(Work instruction):
Output the material exactly, keeping every line intact.
+++
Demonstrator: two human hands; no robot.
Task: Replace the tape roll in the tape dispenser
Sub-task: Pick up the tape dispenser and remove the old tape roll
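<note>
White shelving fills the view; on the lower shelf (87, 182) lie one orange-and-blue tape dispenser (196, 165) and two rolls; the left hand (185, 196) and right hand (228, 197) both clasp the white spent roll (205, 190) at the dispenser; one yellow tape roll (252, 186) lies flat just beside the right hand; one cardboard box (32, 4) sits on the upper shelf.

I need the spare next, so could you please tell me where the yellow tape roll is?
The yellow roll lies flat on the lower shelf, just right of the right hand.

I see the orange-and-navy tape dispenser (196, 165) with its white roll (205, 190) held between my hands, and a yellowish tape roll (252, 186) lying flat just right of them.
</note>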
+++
(Your response):
Demonstrator: two human hands; no robot.
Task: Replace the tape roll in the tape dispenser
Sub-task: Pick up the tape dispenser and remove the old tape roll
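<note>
White shelving fills the view; on the lower shelf (87, 182) lie one orange-and-blue tape dispenser (196, 165) and two rolls; the left hand (185, 196) and right hand (228, 197) both clasp the white spent roll (205, 190) at the dispenser; one yellow tape roll (252, 186) lies flat just beside the right hand; one cardboard box (32, 4) sits on the upper shelf.

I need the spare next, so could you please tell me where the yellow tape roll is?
The yellow roll lies flat on the lower shelf, just right of the right hand.

I see the orange-and-navy tape dispenser (196, 165) with its white roll (205, 190) held between my hands, and a yellowish tape roll (252, 186) lying flat just right of them.
</note>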

The exercise was worked through completely.